-- TASK TO CARRY OUT --
Exactly the lines from the start of the data through the line containing "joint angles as" should be output, with both ends kept and nothing added.

-- THE DATA --
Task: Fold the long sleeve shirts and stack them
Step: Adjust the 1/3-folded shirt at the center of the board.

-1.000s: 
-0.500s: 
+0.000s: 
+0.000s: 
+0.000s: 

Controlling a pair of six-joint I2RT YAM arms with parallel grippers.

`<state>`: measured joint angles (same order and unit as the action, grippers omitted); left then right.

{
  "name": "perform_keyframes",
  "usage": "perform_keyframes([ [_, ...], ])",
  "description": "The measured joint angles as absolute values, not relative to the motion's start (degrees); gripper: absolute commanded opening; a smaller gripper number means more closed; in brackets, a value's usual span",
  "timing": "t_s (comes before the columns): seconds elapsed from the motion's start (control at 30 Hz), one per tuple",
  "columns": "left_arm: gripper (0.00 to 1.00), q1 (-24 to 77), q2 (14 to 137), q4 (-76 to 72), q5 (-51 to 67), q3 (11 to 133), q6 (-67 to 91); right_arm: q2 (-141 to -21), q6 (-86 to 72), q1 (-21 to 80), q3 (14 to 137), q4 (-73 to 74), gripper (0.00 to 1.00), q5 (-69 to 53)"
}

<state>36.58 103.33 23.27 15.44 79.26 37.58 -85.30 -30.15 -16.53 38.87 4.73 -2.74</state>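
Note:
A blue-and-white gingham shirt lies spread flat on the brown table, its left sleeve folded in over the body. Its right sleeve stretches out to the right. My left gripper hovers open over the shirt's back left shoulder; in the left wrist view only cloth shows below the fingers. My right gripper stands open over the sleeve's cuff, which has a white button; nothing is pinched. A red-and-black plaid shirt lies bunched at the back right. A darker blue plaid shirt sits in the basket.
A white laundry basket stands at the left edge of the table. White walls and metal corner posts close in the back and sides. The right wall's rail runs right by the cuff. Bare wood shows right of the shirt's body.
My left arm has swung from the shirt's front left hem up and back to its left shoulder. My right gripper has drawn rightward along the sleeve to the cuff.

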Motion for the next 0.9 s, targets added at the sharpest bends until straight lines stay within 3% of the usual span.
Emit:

-- SOLUTION TO THE PROBLEM --
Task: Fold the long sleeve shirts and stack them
Step: Adjust the 1/3-folded shirt at the center of the board.

-1.000s: 
-0.500s: 
+0.000s: 
+0.000s: 
+0.000s: 

Controlling a pair of six-joint I2RT YAM arms with parallel grippers.

`<state>`: measured joint angles (same order and unit as the action, grippers omitted); left then right.

{
  "name": "perform_keyframes",
  "usage": "perform_keyframes([ [_, ...], ])",
  "description": "The measured joint angles as absolute values, not relative to the motion's start (degrees); gripper: absolute commanded opening; a smaller gripper number means more closed; in brackets, a value's usual span",

There is nothing else to add to the answer.